Data to process:
=== Section Start ===

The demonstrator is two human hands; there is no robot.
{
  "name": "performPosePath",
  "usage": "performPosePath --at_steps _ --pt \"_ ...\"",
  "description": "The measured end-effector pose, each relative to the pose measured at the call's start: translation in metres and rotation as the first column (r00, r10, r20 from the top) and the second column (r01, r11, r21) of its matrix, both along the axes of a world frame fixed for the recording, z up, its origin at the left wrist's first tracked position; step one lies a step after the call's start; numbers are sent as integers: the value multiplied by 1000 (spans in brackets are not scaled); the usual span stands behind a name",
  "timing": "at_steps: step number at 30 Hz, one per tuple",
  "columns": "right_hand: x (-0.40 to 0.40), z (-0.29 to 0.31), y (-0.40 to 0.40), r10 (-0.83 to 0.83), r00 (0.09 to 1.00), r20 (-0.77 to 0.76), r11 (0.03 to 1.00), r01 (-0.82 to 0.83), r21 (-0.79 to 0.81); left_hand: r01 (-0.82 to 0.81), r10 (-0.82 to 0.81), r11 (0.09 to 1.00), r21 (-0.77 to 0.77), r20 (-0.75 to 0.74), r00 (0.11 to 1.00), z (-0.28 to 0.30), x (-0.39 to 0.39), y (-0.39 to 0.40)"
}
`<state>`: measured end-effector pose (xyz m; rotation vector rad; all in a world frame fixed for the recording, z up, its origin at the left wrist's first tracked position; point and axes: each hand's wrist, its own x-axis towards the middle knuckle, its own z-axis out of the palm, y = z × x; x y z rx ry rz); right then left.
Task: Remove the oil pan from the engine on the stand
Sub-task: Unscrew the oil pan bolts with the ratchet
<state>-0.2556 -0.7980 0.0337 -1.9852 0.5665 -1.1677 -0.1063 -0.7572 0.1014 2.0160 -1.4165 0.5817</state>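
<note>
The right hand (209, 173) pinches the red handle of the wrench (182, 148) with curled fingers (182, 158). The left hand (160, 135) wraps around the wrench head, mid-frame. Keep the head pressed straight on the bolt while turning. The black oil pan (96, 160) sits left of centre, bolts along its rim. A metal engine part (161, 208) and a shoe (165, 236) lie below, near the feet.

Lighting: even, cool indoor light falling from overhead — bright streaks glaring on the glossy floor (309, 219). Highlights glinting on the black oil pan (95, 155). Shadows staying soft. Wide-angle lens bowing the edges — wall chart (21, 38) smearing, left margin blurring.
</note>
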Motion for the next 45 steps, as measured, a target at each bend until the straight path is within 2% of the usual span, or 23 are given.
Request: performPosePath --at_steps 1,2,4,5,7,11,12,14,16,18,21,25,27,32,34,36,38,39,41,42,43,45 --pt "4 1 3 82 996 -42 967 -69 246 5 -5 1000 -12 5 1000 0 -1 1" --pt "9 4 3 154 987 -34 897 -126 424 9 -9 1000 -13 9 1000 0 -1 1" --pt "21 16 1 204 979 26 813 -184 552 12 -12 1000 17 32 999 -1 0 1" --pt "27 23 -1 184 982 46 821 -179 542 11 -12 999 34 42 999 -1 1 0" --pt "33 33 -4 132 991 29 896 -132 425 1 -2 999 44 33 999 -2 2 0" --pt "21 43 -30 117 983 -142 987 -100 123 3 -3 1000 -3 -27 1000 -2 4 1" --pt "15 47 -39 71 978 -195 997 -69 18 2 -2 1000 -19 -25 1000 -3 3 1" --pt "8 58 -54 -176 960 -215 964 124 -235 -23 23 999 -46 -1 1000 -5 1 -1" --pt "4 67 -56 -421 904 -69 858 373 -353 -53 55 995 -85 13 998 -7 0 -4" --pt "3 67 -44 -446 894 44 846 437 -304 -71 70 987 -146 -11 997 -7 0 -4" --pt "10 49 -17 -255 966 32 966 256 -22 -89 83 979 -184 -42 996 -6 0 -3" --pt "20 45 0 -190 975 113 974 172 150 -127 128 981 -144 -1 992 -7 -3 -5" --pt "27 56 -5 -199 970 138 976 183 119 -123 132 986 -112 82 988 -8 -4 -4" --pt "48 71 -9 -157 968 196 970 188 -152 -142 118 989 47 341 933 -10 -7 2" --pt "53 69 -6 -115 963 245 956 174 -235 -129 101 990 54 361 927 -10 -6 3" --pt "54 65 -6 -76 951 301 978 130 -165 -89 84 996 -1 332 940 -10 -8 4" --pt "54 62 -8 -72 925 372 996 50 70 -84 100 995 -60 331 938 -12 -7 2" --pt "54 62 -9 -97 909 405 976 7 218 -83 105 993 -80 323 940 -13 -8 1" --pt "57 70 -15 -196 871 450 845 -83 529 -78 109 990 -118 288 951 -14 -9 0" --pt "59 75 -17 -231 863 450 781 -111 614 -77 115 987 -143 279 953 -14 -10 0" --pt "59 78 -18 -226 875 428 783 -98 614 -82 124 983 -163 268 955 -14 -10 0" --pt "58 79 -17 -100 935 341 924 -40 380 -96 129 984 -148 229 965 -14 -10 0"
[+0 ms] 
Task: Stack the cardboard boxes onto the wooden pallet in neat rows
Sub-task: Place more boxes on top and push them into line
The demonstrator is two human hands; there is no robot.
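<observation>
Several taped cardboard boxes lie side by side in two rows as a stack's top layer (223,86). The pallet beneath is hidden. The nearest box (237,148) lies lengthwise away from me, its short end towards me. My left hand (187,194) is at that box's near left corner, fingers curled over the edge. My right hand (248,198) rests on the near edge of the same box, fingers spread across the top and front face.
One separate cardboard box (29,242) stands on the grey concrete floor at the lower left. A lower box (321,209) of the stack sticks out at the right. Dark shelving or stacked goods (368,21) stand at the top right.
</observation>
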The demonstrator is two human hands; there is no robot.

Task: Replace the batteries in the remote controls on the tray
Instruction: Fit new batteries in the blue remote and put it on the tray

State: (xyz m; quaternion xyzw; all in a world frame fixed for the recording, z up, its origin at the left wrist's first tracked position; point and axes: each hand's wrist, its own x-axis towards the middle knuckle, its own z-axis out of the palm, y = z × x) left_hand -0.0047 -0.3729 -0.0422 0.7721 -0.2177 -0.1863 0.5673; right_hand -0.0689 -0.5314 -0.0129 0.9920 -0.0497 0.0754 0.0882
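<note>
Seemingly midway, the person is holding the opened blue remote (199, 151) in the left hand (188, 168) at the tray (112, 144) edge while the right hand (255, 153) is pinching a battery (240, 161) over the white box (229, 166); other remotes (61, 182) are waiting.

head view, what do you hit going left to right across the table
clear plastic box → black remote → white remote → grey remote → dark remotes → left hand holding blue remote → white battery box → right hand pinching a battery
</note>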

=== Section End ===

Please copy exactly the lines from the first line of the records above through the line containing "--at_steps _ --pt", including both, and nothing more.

The demonstrator is two human hands; there is no robot.
{
  "name": "performPosePath",
  "usage": "performPosePath --at_steps _ --pt \"_ ...\"",

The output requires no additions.